Netanyahu met with Russian President Vladimir Putin on May 9. Following the talks, the Israeli prime minister said he has no reason to believe Russia will attempt to limit Israel’s freedom of operation in the region.
“I told President Putin that it is our right and indeed our duty to take any steps required for to safeguard our security interests,” Netanyahu told reporters on a telephone briefing from Moscow airport, minutes before taking off en route back to Tel Aviv.
Let’s take a look how the S-300 story has developed since mid April:
First reports about the possible S-300 surface-to-air missile systems delivery to Syria appeared following a joint missile strike by the US, France and the UK on the country on April 14.
On April 14, at a press briefing in the Russian Defense Ministry, Head of the Russian General Staff’s Main Operations Directorate Sergei Rudskoi told reporters that Russia could renew the discussions over supplying S-300 missile systems to Syria “considering the latest developments”.
On April 16, Russian Minister of Foreign Affairs Sergey Lavrov said that Russia was ready to consider any help for strengthening Syria’s defenses, including the S-300 surface-to-air missile systems.
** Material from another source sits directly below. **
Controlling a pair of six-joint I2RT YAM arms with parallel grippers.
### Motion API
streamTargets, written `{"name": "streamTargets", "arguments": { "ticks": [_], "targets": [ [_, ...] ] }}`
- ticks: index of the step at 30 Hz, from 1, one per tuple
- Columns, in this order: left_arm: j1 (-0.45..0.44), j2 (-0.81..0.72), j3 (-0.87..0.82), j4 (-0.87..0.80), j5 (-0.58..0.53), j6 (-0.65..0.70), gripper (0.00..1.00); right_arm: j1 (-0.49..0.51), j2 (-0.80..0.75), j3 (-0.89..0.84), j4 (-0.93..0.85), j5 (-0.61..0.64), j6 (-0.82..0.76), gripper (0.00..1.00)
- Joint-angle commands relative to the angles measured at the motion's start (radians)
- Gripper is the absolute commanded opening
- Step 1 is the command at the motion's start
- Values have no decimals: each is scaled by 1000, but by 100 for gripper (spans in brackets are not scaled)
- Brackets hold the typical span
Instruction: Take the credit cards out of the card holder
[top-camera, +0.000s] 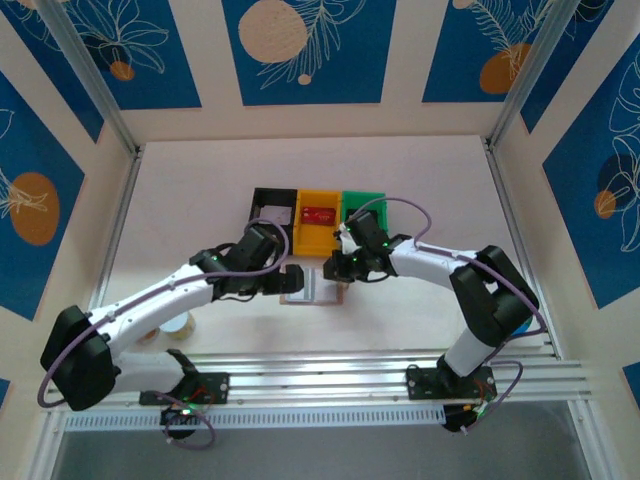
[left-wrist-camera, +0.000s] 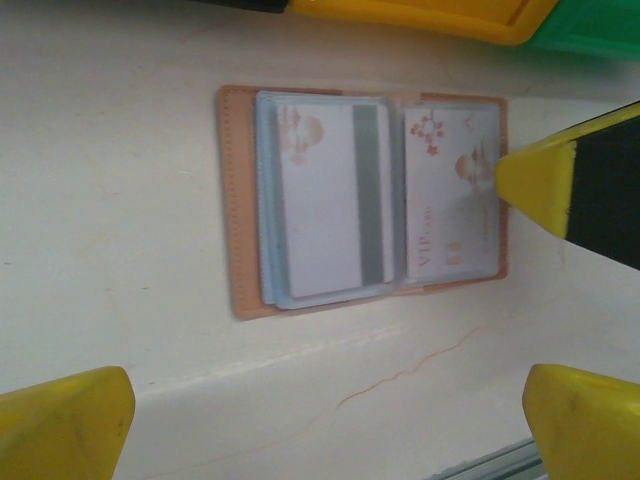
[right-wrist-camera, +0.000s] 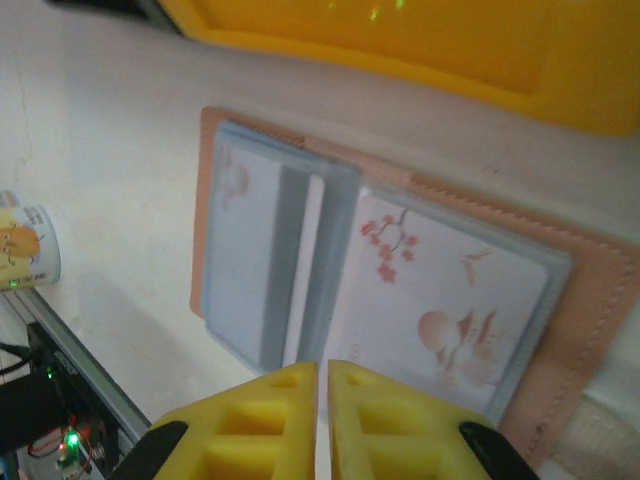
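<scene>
Card holder (left-wrist-camera: 365, 205) lies open on the bench (left-wrist-camera: 100, 200) by the yellow bin (left-wrist-camera: 420, 15). At least 2 cards (left-wrist-camera: 320, 215) sit in its pockets, so most work remains. Left claw (left-wrist-camera: 325, 425) wide; right claw (right-wrist-camera: 322, 420) closed at its edge.

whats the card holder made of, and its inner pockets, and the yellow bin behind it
The card holder looks like tan leather or faux leather, matte, with a stitched line along its border. Its pockets seem to be thin clear plastic with a grey-blue tint, since the cards' print shows through. The yellow bin looks like hard moulded plastic, judging by its smooth, even-coloured, slightly shiny wall.
</scene>
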Motion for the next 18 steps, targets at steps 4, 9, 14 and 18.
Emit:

On April 23, Russian media speculated quoting military-diplomatic sources that Russia could deliver its S-300 missile systems to Syria “within one month”. On the same day, Lavrov stated that the issue of Russia’s supplies of S-300 missile systems hadn’t been decided upon yet. Then, Peskov refused to comment on the delivery, when he had been asked about the growing complexity of the situation and with the possible supply of S-300 surface-to-air missile systems to Syria.